Counties and Regions: West Virginia is split up into 55 counties, in addition to these basic regions:
- Eastern Panhandle
- North-Central West Virginia
- Northern Panhandle
- Potomac Highlands
- Southern West Virginia
Population: Well over 1.8 million people live in West Virginia, which is a large number considering the state’s size and the rugged nature of its landscape. It ranks 27th in the United States for population density.
Major Cities: West Virginia’s largest city is also its capital, Charleston, which has more than 50,000 residents and greater than 300,000 people in its metropolitan area. Other major cities include Huntington, Parkersburg, and the historically important Wheeling.
Story Behind the Name: West Virginia’s name is fairly self-explanatory, as it was formed by splitting off the state of Virginia’s western counties. Proposed names for the area in earlier history were “Westsylvania” and “Vandalia.”

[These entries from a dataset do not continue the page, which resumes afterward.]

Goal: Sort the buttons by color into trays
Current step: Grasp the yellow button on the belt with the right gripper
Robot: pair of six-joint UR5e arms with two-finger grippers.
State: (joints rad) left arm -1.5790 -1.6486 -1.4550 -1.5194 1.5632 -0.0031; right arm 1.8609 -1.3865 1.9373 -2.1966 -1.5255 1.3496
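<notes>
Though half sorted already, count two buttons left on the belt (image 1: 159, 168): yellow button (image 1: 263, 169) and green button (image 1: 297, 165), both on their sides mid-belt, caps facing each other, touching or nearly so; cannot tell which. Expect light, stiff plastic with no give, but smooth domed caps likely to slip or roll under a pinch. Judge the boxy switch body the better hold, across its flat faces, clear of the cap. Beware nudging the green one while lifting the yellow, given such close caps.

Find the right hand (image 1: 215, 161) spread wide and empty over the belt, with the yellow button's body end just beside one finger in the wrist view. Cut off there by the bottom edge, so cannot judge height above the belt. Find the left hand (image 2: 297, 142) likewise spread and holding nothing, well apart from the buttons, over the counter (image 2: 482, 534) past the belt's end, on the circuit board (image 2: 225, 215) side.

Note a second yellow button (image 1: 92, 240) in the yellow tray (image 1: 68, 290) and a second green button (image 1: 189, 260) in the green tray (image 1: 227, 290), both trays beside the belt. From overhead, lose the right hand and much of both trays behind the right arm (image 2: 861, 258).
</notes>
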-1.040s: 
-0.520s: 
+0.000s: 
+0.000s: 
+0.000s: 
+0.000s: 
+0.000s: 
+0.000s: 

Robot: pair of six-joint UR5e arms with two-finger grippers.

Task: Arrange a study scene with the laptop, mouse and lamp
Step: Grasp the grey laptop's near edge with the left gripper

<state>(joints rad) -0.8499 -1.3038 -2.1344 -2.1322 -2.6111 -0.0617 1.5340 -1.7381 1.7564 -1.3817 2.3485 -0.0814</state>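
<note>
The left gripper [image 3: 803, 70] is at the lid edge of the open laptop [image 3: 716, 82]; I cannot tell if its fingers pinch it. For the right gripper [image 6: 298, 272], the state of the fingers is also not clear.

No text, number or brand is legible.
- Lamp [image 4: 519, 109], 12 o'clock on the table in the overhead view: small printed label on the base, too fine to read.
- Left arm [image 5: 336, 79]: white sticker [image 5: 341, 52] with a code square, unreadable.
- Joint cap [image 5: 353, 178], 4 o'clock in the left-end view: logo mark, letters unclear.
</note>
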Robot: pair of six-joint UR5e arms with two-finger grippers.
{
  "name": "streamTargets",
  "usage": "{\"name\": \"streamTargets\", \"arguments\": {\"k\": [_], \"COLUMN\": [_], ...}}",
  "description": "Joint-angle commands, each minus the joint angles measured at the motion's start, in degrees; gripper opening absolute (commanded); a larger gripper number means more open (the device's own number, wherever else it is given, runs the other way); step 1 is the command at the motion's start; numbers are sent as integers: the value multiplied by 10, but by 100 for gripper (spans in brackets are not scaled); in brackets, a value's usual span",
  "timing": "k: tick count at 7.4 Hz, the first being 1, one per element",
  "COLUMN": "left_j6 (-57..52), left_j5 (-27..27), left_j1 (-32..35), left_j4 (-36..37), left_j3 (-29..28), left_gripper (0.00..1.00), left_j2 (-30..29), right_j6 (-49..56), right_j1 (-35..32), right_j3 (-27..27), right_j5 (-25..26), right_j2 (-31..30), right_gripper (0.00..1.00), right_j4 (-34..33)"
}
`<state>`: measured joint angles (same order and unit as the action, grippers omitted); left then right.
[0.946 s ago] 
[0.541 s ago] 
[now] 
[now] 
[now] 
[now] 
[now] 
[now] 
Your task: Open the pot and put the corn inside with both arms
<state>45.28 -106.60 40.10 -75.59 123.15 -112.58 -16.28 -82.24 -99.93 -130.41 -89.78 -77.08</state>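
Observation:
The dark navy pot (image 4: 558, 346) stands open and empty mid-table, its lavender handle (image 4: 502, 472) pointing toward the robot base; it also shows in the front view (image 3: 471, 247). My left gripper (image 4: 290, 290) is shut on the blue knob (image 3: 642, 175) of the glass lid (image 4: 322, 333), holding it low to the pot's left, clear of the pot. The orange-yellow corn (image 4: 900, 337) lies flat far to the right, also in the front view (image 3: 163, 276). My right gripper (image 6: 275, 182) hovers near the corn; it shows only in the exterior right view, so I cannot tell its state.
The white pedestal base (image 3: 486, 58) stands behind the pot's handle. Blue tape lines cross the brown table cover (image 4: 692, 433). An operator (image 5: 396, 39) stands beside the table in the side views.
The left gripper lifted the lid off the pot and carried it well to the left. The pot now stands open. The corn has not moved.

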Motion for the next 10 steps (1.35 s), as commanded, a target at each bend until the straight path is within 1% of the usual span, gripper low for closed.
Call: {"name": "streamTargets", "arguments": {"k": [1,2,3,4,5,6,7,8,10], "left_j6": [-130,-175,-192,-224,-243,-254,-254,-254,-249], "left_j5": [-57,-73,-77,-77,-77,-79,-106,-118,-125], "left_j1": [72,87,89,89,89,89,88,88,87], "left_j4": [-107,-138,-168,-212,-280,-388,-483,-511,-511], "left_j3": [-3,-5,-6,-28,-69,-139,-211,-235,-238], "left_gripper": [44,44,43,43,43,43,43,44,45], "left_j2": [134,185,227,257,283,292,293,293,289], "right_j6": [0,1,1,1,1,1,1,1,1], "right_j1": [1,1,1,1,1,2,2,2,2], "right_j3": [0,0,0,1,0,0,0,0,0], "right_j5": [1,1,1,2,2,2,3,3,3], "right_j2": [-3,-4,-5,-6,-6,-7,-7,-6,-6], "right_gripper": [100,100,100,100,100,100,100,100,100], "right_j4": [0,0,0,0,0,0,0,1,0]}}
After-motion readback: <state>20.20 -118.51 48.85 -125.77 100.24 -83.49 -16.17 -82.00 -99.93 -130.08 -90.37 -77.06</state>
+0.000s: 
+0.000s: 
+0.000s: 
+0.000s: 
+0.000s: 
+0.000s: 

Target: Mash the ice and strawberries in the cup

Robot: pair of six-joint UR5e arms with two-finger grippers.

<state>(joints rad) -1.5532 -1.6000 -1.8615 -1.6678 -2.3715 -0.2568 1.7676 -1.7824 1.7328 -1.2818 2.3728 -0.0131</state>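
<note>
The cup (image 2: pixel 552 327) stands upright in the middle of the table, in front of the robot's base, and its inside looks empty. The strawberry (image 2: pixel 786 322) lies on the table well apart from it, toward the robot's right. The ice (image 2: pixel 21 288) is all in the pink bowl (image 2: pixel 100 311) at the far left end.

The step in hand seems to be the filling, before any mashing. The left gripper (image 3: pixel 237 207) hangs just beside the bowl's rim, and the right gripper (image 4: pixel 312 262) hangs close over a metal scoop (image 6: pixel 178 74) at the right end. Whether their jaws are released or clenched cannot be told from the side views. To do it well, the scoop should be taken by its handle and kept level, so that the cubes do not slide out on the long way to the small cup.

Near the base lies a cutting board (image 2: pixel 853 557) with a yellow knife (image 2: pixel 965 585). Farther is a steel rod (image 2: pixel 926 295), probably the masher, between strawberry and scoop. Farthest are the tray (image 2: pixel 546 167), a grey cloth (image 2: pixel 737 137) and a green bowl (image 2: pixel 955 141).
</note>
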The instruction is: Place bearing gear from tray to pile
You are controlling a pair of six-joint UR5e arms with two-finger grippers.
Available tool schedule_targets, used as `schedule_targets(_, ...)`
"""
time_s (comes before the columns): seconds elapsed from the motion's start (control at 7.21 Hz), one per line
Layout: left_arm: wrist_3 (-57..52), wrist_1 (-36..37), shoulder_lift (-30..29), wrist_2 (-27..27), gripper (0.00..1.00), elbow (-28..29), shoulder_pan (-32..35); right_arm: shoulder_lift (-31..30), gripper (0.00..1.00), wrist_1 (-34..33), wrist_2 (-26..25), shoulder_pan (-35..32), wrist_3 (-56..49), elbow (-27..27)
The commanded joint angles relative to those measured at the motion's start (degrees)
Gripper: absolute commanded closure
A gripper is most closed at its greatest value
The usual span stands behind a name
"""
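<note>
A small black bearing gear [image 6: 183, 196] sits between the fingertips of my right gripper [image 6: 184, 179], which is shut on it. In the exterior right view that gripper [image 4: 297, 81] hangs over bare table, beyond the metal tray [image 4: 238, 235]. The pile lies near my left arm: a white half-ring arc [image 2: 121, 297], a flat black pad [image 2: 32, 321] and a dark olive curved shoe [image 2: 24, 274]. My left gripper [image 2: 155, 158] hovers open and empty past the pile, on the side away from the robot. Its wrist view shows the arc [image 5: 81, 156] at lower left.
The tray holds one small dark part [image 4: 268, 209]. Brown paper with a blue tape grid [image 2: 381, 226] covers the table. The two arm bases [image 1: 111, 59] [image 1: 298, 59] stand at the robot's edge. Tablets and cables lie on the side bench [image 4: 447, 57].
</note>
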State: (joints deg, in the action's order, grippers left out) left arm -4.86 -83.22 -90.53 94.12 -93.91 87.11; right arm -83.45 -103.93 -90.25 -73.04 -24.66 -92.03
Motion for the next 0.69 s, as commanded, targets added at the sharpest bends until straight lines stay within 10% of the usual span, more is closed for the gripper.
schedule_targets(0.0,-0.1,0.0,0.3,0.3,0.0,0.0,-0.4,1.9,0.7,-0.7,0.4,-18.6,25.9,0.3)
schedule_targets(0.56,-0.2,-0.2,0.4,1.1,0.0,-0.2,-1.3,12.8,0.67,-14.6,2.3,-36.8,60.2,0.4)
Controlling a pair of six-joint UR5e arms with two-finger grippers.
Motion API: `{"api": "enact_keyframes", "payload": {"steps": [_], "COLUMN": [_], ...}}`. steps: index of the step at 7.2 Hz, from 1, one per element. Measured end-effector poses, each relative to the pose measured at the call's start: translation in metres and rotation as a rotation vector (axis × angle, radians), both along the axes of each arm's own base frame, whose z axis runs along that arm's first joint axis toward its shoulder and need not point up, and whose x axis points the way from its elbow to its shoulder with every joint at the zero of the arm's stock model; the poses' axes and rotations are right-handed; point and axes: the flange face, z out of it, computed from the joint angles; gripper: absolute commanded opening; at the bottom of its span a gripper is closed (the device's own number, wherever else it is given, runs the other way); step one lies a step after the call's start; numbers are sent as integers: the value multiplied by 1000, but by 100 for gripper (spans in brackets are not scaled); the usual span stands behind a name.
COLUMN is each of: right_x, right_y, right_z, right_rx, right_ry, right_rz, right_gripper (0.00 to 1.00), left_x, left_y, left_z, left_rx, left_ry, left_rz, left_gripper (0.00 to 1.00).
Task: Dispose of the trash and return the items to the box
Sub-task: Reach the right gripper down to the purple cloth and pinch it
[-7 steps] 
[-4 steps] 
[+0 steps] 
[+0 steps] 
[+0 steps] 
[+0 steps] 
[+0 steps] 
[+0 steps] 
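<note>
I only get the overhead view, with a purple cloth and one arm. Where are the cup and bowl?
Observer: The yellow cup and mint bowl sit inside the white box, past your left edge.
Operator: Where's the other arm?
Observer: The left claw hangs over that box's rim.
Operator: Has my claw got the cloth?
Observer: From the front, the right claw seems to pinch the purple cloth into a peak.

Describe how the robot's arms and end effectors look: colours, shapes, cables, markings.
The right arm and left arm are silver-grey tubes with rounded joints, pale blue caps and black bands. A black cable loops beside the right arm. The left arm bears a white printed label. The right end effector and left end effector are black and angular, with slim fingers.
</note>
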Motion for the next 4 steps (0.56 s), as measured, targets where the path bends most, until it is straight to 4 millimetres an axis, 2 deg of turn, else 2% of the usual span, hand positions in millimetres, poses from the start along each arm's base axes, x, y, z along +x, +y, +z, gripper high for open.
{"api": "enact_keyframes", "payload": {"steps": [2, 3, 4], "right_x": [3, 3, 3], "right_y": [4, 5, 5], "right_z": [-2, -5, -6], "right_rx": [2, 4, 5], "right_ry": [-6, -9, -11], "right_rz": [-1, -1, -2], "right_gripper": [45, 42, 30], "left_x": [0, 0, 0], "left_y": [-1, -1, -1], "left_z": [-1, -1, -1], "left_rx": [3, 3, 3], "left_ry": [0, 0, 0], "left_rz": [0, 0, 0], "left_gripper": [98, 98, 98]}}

History and Colonization: The land that now constitutes West Virginia was once a part of the original colony of Virginia, although its rugged terrain had always set it apart from the culture and way of life in the eastern part of the state. The mountainous land was not amicable to an agrarian society, and so it was settled by more adventurous trappers, miners, and prospectors. No Native American tribe had permanent settlements in the area, but it was a popular hunting ground that local tribes fought to control up to and during the early years of the American Revolution.
Much of current West Virginia was fought over by the original colonies of Virginia and Pennsylvania in the the mid-eighteenth century. Both colonial governments attempted to exert their authority in the area, along with a couple of powerful corporations (the Ohio Company and the Indiana Land Company) who wanted to create a new colony there under their own control. The settlers of the region simply wanted to control the area themselves without being subject to either Virginia or Pennsylvania, as they felt that their values were not fully represented in either government. Right after the end of the American Revolution, citizens of this area proposed that a 14th state, “Westsylvania,” be created. However, the United States thought it would be more beneficial to settle the dispute between Pennsylvania and Virginia without appealing to the separatists.
West Virginia got another chance to secede at the beginning of the American Civil War, and this time, it would be more successful. Like many things related to the Civil War, the decision was complicated and controversial. After the state of Virginia made the decision to join the Confederacy, several of its western counties organized under a provisional government and declared their secession from Virginia. The Wheeling Conventions, two meetings that took place in 1861, formally established that the western counties would break away and form a Union state called West Virginia. In the following years, there was much debate as to the legality and constitutionality of what took place, but West Virginia’s status as a separate state has long been cemented by time.
West Virginia’s economy has historically been heavily reliant on logging and mining, as practically the entire state is made up of thick forests growing atop ancient rock formations. Within the last several decades, the state has also attracted a healthy tourist industry centered around its scenic beauty and the many opportunities for sports and other outdoor activities that it provides.